Enabling colored output for Git commands:

git config --global color.ui true

Ignoring files globally across all your Git repositories as follows:

git config --global core.excludesfile ~/.gitignore_global

Enabling automatic line wrapping in Git log output as follows:

git config --global log.autoWrap true

Text Editors#

There are a few popular text editors to create, view, and modify text files from a terminal: Emacs, Vim, and Nano. Here, we briefly describe these text editors, all of which are available by default on Discovery.

Emacs#

Emacs is a popular text editor that is widely used to program, write, and read text files. You should consult the Emacs Manual or online resources for more information on how to use the text editor effectively.

To start Emacs, open a terminal and type the following command:

emacs

Once open, the following table summarizes common keyboard shortcuts (i.e., commands) for working in the text editor.

Common Emacs Commands (C- -> hold Ctrl)#

Functionality

Command

Open file

C-x C-f

Save the file

C-x C-s

Close file

C-x C-w

Cut text

C-k

Paste text

C-y

Undo

C-/

Redo

C-x C-/

Search text

C-s

Quit Emacs

C-s

Moving cursor

C-x C-c

previous line

C-p

next line

C-n

forward character

C-f

backward character

C-b

For more commands, see Emacs Cheat Sheet.

Vim#

Vim is a popular text editor that is widely used for programming, writing, and other text-related tasks. Consult the VIM Manual for more information on using the text editor effectively.

Vim starts in normal mode: a mode that allows for the navigation through the text and performs various operations (e.g., search), but in read-online mode (i.e., cannot edit text).

Open a terminal and type the following command:

vim

To open an existing file, type the following command:

vim filename
Common Vim Commands#

Functionality

Command

Enter insert mode

i

Enter normal mode

esc

Save the file

:w

Close file

:q

Cut text (from the front)

v

Cut text (from the end)

d

Paste text

p

Undo

u

Redo

Ctrl+r

Search text

/text

Quit VIM

:q

Moving cursor

C-x C-c

Left

h

Down

j

Up

k

Right

l

GNU Nano#

Nano is a simple, easy-to-use text editor commonly used in Unix-like operating systems. Consult the GNU Nano Manual or online resources for more information on how to use the text editor effectively.

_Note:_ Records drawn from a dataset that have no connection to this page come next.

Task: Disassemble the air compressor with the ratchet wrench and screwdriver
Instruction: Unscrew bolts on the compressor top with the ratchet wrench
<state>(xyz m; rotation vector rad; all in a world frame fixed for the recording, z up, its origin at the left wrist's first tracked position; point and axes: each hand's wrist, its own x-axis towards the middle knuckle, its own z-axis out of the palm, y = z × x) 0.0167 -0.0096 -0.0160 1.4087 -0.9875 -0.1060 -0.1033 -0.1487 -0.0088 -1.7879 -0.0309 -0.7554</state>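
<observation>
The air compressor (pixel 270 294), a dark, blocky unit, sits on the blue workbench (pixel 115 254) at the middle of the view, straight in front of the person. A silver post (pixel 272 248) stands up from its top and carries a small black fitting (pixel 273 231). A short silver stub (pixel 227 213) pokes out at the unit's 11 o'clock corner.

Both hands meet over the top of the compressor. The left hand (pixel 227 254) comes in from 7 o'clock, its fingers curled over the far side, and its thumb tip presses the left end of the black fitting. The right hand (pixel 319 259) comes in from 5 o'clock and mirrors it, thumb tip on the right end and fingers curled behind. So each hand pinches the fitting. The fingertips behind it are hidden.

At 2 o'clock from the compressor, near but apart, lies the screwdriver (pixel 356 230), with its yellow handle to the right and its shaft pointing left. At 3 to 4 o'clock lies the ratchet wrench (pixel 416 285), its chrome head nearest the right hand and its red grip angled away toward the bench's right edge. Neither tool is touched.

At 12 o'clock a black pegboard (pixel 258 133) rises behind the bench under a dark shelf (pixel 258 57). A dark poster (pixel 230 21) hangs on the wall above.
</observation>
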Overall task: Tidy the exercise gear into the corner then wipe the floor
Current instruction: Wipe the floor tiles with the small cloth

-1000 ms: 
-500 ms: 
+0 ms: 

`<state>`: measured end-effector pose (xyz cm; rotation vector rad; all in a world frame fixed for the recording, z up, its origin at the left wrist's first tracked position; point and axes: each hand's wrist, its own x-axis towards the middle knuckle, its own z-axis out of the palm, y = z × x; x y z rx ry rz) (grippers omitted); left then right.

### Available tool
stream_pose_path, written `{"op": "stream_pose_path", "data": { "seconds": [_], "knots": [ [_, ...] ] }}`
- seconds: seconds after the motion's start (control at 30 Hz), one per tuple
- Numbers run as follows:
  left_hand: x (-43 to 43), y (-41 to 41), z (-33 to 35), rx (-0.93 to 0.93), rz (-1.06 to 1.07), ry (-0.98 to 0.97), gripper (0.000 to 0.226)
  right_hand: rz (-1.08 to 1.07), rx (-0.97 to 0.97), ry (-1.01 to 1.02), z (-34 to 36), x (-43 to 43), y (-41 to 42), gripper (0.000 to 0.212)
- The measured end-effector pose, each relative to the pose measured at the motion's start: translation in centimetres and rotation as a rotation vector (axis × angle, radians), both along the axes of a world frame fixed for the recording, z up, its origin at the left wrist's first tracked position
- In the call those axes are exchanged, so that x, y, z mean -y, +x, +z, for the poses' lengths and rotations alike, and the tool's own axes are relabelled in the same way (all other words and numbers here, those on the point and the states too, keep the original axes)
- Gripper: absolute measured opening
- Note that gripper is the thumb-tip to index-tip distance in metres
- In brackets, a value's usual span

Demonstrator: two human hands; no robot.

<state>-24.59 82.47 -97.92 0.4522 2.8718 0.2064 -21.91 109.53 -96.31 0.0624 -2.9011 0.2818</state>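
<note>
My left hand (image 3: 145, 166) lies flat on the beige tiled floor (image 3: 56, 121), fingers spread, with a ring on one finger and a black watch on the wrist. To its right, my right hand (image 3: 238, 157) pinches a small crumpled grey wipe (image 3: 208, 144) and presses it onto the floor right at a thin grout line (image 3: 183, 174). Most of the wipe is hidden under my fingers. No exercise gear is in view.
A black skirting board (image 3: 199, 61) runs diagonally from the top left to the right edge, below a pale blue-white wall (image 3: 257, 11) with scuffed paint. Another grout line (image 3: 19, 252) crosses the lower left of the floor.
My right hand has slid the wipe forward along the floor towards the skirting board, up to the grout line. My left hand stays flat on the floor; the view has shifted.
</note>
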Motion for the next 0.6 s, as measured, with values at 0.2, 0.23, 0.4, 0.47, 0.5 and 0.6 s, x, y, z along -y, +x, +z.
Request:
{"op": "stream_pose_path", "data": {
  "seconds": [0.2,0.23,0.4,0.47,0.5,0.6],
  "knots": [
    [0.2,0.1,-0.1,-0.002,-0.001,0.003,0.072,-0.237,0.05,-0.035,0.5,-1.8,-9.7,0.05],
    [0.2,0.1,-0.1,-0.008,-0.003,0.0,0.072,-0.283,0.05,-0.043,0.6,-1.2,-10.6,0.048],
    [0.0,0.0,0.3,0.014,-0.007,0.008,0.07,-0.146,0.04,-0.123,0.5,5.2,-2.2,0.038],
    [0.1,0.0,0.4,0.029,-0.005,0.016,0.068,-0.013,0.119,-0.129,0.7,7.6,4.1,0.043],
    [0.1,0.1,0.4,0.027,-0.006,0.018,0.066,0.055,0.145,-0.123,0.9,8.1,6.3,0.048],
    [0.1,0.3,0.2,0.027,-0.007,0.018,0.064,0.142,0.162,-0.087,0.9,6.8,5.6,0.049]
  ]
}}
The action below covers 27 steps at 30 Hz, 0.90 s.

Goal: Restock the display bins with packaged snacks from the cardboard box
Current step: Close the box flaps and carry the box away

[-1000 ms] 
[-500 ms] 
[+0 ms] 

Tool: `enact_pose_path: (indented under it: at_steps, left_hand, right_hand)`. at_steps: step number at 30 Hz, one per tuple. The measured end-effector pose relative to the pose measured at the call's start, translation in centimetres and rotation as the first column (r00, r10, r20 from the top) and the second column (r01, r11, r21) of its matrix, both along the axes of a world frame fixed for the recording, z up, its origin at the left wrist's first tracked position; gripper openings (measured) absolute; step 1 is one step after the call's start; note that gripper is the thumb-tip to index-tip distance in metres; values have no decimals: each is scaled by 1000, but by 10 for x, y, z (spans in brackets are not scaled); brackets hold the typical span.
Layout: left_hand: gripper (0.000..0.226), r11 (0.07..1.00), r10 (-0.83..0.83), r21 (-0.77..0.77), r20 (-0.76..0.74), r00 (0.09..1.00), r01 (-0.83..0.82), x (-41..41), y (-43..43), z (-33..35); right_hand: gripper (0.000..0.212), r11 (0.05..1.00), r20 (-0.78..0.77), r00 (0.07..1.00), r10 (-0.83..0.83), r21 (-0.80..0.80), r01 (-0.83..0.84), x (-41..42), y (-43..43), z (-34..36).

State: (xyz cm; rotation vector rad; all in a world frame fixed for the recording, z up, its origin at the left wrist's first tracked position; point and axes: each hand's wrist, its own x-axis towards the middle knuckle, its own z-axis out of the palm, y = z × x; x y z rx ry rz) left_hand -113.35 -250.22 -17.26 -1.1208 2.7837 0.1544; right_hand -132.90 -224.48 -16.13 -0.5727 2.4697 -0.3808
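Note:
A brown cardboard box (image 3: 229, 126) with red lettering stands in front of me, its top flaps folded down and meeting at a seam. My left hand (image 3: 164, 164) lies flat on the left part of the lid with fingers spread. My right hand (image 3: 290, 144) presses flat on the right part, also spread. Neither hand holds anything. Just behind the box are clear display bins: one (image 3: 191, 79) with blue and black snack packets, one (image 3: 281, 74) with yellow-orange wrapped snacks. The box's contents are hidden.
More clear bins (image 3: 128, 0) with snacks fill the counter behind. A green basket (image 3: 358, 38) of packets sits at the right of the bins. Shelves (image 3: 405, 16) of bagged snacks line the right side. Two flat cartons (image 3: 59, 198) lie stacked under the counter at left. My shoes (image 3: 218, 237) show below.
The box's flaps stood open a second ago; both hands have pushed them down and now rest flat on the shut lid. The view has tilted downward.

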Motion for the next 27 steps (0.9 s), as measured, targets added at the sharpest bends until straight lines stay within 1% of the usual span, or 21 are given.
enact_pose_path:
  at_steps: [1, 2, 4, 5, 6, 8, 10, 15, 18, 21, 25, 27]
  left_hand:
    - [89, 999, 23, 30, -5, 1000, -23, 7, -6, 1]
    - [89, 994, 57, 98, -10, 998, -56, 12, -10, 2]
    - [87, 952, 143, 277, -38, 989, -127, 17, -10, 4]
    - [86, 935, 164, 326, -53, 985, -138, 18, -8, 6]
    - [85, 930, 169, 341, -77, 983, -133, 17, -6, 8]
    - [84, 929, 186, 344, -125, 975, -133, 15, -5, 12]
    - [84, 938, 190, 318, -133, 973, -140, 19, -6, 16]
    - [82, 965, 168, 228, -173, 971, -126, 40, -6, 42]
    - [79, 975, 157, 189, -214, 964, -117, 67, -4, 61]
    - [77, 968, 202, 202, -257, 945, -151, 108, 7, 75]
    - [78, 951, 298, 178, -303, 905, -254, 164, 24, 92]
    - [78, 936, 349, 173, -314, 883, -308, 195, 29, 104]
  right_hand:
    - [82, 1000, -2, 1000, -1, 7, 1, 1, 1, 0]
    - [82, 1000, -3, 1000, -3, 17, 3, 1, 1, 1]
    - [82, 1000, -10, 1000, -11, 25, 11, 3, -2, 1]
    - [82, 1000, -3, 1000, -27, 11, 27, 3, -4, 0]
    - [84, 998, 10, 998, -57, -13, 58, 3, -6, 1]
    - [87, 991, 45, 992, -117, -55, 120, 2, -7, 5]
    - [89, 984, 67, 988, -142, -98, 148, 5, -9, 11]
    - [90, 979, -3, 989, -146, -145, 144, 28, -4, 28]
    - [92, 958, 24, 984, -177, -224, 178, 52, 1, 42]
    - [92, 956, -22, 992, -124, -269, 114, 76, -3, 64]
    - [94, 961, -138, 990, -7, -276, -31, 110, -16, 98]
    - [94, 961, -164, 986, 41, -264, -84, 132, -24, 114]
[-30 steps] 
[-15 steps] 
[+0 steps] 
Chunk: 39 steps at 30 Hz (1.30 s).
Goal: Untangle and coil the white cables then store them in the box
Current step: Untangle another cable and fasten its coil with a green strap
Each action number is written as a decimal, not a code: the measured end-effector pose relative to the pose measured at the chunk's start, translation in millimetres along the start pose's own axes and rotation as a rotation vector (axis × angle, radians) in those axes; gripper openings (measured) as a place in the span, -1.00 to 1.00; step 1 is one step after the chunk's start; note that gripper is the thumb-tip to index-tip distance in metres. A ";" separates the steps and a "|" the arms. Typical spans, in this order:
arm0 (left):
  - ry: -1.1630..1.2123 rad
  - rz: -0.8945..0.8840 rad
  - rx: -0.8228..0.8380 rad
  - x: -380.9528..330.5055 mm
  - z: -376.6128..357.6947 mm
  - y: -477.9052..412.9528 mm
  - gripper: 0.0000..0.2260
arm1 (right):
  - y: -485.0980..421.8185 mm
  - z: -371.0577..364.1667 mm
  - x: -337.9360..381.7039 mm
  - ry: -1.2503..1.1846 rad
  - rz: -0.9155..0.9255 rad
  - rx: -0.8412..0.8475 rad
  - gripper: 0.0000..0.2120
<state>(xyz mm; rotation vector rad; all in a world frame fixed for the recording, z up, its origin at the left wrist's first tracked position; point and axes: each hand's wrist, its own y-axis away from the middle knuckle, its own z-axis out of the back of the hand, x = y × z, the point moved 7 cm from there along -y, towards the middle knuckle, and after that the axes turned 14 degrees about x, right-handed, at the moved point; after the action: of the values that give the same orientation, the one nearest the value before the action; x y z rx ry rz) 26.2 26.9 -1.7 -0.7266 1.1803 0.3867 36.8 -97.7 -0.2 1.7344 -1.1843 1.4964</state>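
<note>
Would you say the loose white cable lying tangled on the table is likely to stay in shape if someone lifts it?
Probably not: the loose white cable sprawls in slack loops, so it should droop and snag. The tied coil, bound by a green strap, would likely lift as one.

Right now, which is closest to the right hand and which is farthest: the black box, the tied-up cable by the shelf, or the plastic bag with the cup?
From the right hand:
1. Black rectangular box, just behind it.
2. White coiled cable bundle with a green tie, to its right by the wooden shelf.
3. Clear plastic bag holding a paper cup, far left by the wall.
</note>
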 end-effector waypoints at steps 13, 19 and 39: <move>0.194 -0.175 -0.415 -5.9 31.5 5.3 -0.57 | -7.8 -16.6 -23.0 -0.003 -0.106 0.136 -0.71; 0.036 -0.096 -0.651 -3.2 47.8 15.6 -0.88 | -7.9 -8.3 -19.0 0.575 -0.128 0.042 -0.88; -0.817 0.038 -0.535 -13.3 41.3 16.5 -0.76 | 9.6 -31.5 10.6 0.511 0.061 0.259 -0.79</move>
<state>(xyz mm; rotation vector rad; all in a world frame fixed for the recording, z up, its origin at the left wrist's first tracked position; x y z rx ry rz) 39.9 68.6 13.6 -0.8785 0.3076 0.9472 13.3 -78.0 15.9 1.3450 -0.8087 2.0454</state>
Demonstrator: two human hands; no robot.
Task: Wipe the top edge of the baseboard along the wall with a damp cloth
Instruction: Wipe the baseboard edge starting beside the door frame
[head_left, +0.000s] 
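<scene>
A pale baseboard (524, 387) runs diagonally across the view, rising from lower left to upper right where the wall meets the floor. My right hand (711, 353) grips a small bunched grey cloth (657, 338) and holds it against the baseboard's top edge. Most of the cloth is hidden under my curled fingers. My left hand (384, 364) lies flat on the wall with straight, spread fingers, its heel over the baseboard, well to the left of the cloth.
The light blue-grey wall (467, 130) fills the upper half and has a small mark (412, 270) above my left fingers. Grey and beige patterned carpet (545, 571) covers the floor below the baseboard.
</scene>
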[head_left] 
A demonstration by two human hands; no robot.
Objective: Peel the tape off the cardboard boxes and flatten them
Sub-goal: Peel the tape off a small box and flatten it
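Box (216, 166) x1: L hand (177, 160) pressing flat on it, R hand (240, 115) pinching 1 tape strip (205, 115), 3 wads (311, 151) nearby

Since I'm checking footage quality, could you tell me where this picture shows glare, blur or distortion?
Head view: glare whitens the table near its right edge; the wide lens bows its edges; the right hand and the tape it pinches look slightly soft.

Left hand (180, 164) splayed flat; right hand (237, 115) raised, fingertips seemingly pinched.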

Nano can launch one of two ways from a terminal: (1) to open to an empty, unnamed file, run:

nano

To open a file by name, whether it already exists or needs to be created, run:

nano filename.txt

If the file does not exist, it will open an empty file that will persist upon saving.

Common Nano Commands#

Functionality

Command

Save the file

Ctrl + O

Close file

Ctrl + X

Cut text (from the front)

Alt + A

Cut text (from the end)

Ctrl + K

Paste text

Ctrl + U

Undo

Ctrl + T

Redo

Ctrl + Y

Search text

Ctrl + W

Quit Nano

Ctrl + X

Shell Scripting#

Shell scripts are a feature of Bash that allows you to automate tasks and perform complex operations. A shell script is a text file containing a series of bash commands that the shell can execute to perform a specific task.

Here is a simple example of a shell script that prints the message Hello, World! to the screen:

#!/bin/bash

echo "Hello, World!"

Notice the line #!/bin/bash at the top of a shell script (i.e., the shebang line). This line specifies which shell interpreter will be used when running the script. In this case, line #!/bin/bash specifies that the script uses the bash shell.

Note

The shebang line is the first line of the script and must start with the characters #!. The path that follows the shebang (/bin/bash in this case) specifies the location of the shell interpreter. In most cases, /bin/bash is the correct path for the bash shell.

First we must make the file executable to run this script. This is done as follows:

chmod +x hello_world.sh

Then, run the script as follows:

./hello_world.sh

This will print the message Hello, World! on the screen.

Shell scripts can do many tasks, including backups, system maintenance, and the commands covered in this tutorial. For example, you could create a script to automate the backup of your home directory by copying all of its files to a remote server. The script could include commands for compressing the files, copying them to the server, and logging the results.